RMM – Dom Jaime um modelo de comunicador: Antes de me tornar padre eu já trabalhava com Dom Jaime. Ele era uma figura admirável. Éramos bem companheiros, sempre juntos pelas capelas, paróquias. Para mim era um modelo, uma inspiração, homem forte seja na palavra, no caráter ou espiritualidade. Gostaria que um dia fosse reconhecido como modelo de comunicador porque desde que cheguei em Maringá o vi dentro dos meios de comunicação, falando, pregando, escrevendo – quando aprendi a língua portuguesa me mandava substituí-lo quando não conseguia ir em algum compromisso. Assim aprendi a amar a comunicação e trabalhei na TV Cultura por 20 anos. Hoje ainda rezo missas na TV e tenho 15 minutos diários de programa. Com todo entusiasmos que Dom Jaime tinha em comunicar, digo que era um homem da comunicação.

RMM – Confissões e aconselhamentos fazem de mim um ‘Jardineiro das almas’: São 14 anos que atendendo confissão e aconselhamentos na Catedral. Amo fazer isso, essa ação também me realiza todo o meu sacerdócio. Pensava em dedicar minha velhice a atendimentos espirituais e fui a Roma me preparar por meio de um curso de espiritualidade. Atendo diariamente e as vezes a noite. Muitos jovens procuram atendimento. Percebo uma grande sede de Deus neles. Costumo dizer que sou um ‘jardineiro das Almas’ por que um jardineiro tem a função de cultivar a plantinha, a flor e eu procuro cultivar as flores das almas que são as nossas virtudes espirituais. Gasto tempo o que for necessário, gosto de fazer isso, é um trabalho onde eu tenho a oportunidade de formar Deus na alma das pessoas.

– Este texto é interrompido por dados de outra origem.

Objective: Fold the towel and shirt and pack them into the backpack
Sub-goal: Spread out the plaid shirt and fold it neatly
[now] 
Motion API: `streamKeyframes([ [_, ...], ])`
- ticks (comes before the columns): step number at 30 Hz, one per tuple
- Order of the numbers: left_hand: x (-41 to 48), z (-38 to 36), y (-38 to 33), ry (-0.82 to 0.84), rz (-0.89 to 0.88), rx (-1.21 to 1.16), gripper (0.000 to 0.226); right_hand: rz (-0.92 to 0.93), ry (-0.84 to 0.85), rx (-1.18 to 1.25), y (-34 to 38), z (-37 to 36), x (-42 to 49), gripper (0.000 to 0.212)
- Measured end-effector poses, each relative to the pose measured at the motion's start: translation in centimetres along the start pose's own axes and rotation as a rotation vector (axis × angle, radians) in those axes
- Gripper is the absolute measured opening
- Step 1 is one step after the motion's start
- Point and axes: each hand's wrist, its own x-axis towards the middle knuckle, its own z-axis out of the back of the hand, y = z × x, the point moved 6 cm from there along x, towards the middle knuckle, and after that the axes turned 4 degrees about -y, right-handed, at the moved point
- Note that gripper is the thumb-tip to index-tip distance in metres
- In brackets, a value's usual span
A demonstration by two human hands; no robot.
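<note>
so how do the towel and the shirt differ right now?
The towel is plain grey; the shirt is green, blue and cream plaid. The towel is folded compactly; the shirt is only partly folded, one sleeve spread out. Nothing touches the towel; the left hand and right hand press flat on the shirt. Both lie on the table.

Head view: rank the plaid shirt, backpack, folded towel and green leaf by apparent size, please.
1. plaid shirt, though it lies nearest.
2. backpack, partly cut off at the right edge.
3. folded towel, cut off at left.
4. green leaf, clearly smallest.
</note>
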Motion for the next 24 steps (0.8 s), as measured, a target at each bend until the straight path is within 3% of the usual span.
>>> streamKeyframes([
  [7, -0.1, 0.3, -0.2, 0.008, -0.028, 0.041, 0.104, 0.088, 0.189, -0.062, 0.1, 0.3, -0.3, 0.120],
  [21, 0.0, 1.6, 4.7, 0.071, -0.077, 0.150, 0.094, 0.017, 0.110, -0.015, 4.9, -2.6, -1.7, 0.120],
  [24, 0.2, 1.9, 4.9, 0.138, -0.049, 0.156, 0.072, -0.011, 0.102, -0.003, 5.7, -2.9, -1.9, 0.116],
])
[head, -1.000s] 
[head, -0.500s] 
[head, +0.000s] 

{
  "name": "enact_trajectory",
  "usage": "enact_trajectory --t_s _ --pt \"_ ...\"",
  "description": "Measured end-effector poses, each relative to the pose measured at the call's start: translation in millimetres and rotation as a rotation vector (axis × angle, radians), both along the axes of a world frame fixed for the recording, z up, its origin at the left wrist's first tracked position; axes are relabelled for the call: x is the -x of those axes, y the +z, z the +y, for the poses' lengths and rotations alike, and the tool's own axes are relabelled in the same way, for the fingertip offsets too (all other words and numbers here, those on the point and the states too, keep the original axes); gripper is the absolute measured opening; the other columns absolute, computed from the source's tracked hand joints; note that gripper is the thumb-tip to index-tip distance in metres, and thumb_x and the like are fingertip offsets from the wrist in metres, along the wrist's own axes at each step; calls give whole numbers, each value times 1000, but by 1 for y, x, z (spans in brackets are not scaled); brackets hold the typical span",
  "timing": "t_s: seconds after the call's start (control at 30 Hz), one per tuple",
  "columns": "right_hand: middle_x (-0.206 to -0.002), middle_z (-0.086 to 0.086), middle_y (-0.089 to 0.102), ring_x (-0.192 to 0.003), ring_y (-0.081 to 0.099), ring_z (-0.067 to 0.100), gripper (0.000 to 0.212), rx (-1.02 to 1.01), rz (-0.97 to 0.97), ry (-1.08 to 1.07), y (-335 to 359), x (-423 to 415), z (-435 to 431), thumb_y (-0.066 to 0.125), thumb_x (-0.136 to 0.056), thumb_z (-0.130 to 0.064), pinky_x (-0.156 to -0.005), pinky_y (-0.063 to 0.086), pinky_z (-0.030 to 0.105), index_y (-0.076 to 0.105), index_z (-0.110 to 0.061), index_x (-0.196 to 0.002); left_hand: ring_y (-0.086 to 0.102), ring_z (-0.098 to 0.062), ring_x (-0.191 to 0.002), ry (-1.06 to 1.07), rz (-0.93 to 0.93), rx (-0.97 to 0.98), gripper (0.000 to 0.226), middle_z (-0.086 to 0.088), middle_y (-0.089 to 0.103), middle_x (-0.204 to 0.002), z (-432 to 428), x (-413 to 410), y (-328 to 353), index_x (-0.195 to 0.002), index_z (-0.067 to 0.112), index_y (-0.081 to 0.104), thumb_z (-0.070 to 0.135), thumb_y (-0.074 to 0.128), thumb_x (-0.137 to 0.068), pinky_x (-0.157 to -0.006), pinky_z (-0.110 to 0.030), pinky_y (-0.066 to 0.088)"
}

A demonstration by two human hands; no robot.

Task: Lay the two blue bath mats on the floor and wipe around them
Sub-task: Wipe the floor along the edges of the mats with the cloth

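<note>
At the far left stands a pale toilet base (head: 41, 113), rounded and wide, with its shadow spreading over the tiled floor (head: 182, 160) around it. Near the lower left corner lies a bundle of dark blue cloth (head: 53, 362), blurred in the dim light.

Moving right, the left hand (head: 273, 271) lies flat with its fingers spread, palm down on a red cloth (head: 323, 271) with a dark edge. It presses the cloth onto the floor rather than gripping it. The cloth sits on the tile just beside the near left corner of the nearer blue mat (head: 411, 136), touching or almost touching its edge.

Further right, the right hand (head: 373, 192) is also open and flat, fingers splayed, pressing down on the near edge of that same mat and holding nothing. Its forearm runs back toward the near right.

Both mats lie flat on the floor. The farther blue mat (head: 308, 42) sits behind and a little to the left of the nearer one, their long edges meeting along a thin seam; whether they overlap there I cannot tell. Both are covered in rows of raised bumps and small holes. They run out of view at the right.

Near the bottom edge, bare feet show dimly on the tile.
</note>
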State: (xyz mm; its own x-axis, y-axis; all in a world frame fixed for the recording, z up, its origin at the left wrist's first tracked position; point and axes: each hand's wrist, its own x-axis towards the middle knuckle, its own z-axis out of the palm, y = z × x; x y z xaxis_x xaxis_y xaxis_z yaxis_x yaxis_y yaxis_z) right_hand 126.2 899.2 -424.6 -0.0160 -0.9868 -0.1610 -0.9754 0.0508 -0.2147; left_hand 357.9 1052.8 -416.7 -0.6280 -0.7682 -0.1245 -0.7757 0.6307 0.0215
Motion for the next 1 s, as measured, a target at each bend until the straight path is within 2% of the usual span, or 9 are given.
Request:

RMM – Arquidiocese de Maringá: Nós temos uma Arquidiocese bem consolidada que começou com Dom Jaime e passou por outros bispos. Agora nós temos Dom Anuar Battisti que trabalha com muita fé e dedicação. Nosso clero também cresceu e creio que o Espírito Santo continua agindo nos corações dos padres para continuar evangelizando. Nós, padres mais velhos, fomos uma espécie de desbravadores junto com Dom Jaime e estamos chegando junto aos 60 anos da Arquidiocese. Essa obra que sempre andou em comunhão com a Igreja do Paraná e Brasil só pode continuar frutificando.

RMM – Mensagem: Sou muito feliz aqui.  Faço tudo com muito amor e paixão. Agradeço muito a Deus por ter chegado até aqui e com 80 anos.  Enquanto eu estiver nessa diocese me dedicarei com muito amor a plantar ‘Jardins nas Almas’, pois acho muito importante que nós cristãos servidores de Cristo plantemos flores nas Almas. Vivemos num mundo muito agressivo, sem graça, se nós começarmos, através da evangelização, a plantar flores na alma das pessoas, elas também vão começar a exalar o seus perfumes através do olhar, da boca, do comportamento.  Assim nós nem precisamos mais usar a língua ou tantas palavras para evangelizar por que o seu rosto, o seu semblante deixa a marca desse perfume de Deus. Essa é a mística da Igreja. Se o seu rosto é de Deus as pessoas vão reconhecer Deus no seu rosto.